Going PrivateBy Raymond J. Sun | Posted 2010-06-28 Email Print
There are clear benefits to using the cloud model to facilitate the rapid availability of IT resources, but it’s not for every enterprise.
Many corporations are looking to benefit from cloud computing. However, since a number of them are concerned about availability and security issues, they are looking to private clouds, which provide an ideal situation for enterprise servers and mainframes. These environments are known for flexibility, scalability, security and high utilization, as well as for optimizing delivery of IT resources to mixed workloads.
These companies have enterprise IT expertise and experience that can create dynamic virtualized environments that are ideally situated for success in the private cloud model. The combination of skilled staff and attractive software pricing models for virtual systems on enterprise servers provides an appealing setting that serves as an inexpensive, value-added host for private cloud offerings.

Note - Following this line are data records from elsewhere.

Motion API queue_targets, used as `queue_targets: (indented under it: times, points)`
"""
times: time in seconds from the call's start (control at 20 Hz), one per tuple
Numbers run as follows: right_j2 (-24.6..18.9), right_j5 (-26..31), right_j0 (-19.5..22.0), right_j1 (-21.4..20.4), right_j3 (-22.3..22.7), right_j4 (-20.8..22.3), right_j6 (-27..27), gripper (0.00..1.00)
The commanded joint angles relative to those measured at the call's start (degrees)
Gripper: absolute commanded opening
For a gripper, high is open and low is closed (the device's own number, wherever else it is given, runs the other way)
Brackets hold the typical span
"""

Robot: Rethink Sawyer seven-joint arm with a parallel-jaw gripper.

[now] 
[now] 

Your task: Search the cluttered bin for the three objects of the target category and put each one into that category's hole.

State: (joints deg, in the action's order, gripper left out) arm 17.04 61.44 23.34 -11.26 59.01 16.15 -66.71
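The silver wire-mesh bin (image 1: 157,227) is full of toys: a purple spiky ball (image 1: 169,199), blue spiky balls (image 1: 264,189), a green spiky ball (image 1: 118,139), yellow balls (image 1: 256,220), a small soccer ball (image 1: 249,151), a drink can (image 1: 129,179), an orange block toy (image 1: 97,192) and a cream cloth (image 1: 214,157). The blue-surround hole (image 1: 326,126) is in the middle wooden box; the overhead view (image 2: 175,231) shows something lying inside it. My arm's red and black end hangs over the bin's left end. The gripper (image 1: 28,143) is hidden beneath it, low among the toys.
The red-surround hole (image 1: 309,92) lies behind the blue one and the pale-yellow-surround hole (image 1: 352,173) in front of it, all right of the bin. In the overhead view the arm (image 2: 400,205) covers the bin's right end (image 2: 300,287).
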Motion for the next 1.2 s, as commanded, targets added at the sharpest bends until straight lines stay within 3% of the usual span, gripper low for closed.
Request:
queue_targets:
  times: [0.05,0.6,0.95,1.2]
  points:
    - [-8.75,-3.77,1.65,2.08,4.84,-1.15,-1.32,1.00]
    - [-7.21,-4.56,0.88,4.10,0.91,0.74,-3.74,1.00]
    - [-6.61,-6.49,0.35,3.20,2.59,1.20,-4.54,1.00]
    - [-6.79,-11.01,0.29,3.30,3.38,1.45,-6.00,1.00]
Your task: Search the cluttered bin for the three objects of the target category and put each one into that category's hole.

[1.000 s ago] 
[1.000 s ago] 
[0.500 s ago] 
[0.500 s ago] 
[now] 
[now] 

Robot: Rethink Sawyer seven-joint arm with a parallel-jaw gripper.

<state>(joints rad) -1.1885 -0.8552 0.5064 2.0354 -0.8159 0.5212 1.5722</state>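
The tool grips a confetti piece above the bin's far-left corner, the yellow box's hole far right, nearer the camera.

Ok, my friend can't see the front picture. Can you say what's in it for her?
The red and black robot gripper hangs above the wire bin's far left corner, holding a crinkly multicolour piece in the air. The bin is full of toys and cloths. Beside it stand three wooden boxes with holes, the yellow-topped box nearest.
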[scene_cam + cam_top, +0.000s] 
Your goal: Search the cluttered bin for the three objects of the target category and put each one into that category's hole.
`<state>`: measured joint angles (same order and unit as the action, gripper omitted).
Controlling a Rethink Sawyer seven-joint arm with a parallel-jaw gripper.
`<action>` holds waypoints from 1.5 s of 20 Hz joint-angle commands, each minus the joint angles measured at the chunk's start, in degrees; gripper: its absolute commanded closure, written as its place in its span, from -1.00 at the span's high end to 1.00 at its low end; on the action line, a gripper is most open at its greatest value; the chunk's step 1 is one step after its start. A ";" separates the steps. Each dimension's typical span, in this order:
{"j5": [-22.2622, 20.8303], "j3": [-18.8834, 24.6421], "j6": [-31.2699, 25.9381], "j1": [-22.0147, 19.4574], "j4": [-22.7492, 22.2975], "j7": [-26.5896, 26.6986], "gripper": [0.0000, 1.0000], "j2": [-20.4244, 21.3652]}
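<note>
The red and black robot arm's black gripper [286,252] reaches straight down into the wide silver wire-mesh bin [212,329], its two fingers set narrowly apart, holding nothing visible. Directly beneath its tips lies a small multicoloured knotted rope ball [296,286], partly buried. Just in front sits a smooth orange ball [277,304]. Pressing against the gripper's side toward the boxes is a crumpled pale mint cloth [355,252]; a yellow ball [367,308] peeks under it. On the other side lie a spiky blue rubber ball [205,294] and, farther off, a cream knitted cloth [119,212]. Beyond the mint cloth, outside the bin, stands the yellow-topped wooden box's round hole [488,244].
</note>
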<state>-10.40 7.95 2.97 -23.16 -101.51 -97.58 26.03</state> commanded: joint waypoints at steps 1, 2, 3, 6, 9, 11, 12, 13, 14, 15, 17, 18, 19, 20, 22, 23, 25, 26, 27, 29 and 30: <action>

The most common initial use for the private cloud is to provide test and development environments for enterprise applications. Developers are able to request resources and almost immediately get access to an environment on which to build and test their applications. When the development is complete, the resources can be returned for use by others.
While cloud computing insulates the IT user from the management of the infrastructure, someone still has to manage the IT resources. Private clouds clearly have a major impact on IT departments, since these organizations will need to provide clouds with additional capabilities to handle dynamic provisioning and automated request processes.
Those requests for service will be handled automatically without the IT organization’s intervention. Thus, monitoring and balancing workloads will need to be an ongoing focus. Also, fair chargeback algorithms will have to be developed and implemented to provide incentives for appropriate usage behavior.
Head in the Cloud
Cloud computing is still an emerging capability, and many enterprise IT organizations are just starting to poke their heads in the cloud. For many, there are more questions than answers. That’s why we continue to examine some of the early cloud implementations and look to develop much-needed requirements for IT providers, as well as best practices for managing cloud environments.
The enterprise IT community is evaluating emerging cloud computing concerns regarding service levels, the best workloads, disaster recovery, help desks, change-control issues, approval and audit issues, and the management of rapidly changing environments.
There are some very down-to-earth benefits to using the cloud model to facilitate rapid availability of IT resources, whether public or private. What is necessary now is a way to document the needs of enterprise IT managers to make both public and private cloud computing more secure, reliable, resilient and suitable for mission-critical uses. Create that, and they will be nothing but blue skies ahead.
Raymond J. Sun serves on the SHARE board of directors and has been involved with the organization for more than 25 years. He is a frequent speaker on topics such as service management, virtualization and cloud computing.